Elas inibem os investimentos. Consequentemente, a produção, e,
portanto, a oferta. Com esta em declínio, a tendência dos preços é subir.
Os investimentos são desestimulados não só porque o capital para investir
fica mais caro, mas também porque os produtores vêem possibilidades
menores no mercado em face da repressão ao consumo sinalizada pelo
aumento dos juros. Ninguém investe para produzir e depois não vender.
Ademais, os descomunais juros do mercado financeiro brasileiro atraem
capitais estrangeiros especulativos, que se cevam na dívida mobiliária
interna e em títulos privados e seus derivados, para transferir anualmente
centenas de bilhões de reais para o exterior.
Enquanto prevalecem os ingressos sobre as saídas de capital, o real
acumula valorização mais que excessiva. Assim, as empresas brasileiras
ficam em ainda piores condições de competir nos mercados externos.
Ademais, como elas não têm acesso a dinheiro a juros módicos praticados
no exterior, são ainda mais inviabilizadas, até no mercado interno,
dominado por subsidiárias de empresas transnacionais. Estas, ademais de
desfrutarem de subsídios governamentais, podem captar no exterior o
pouco capital de que necessitam.
1
Em suma, são imensos e duradouros os malefícios à economia da política
de juros altos, pois, além de causarem inflação, colocam a produção em
nível cada vez mais baixo. Na continuação, os resultados são desastrosos:
1) renda real em queda; 2) elevação dos preços de bens e serviços; 3)
desemprego em aumento.
À pergunta de por que, então, as taxas de juros vêm sendo elevadas,
apontei que isso decorre de prevalecerem na política as decisões dos
grupos mais poderosos. A sociedade difusa, o grosso da população,
obviamente não faz parte desses grupos.
Procurei transmitir essas noções de forma clara, embora escolhendo as
palavras com muito cuidado, para evitar que a natural contundência que o
assunto requer não assustasse os responsáveis pelo noticiário da tal TV.

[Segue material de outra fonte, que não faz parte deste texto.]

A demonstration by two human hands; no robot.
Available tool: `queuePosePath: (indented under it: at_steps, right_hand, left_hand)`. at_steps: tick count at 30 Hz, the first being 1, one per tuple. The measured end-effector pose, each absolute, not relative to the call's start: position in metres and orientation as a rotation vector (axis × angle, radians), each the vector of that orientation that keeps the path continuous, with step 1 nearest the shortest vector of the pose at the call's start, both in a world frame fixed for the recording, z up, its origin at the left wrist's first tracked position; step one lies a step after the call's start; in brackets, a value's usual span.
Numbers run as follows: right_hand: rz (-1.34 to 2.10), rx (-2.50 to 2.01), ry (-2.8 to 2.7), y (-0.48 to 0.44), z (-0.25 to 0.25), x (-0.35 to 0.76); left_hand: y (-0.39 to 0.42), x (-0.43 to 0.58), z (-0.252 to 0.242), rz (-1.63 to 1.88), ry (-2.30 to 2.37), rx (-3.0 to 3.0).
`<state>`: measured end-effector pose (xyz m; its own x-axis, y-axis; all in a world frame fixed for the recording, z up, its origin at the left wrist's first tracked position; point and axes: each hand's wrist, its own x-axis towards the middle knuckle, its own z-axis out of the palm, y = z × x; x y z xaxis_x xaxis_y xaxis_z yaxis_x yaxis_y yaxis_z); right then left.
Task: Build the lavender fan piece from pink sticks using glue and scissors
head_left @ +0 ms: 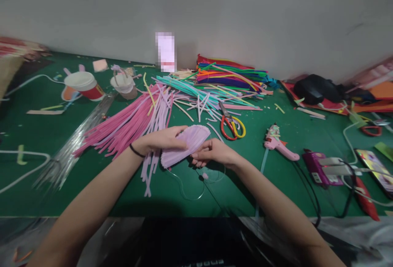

Ele é transmitido a partir das 21 horas. Cerca de 50 minutos de sua
duração foram gastos em assuntos como treinamento de policiais,
explorando o pavor dos telespectadores com a segurança, e “fatos
diversos”, como o menino que mordeu o cachorro, o chipanzé que se
agitava no teto de um prédio e coisas do gênero.
Quando o programa entrou na taxa de juros, o apresentador leu a notícia
em alguns segundos e, por tempo ainda mais breve, apareceu a repórter
dizendo que alguns especialistas discordam. Daí surgiu a minha imagem
num trecho de menos de 10 segundos, pinçado do contexto em que eu
mencionava o desestímulo aos investimentos decorrentes da alta dos
juros. Não creio que os telespectadores tenham podido captar alguma
informação nesse flash relâmpago.
Já conhecia a censura da grande mídia a qualquer contestação às
mistificações da política econômica, encobridoras de incomensuráveis
prejuízos à sociedade. Aceitei dar a entrevista só para experimentar mais
uma TV. Esta, pelo visto, embora relativamente obscura, não abre
qualquer brecha à informação. Ou seja, concessionárias dos “serviços de
comunicação” infringem as condições legais que regem suas concessões.
* - Adriano Benayon é Doutor em Economia. Autor de “Globalização versus
Desenvolvimento”,editora Escrituras. [email protected]
PS – Atualização em fevereiro de 2011: desde a mencionada entrevista na
Rede-TV em julho de 2008, o autor não foi mais convidado por essa nem
por outras emissoras comerciais de TV a dar qualquer entrevista.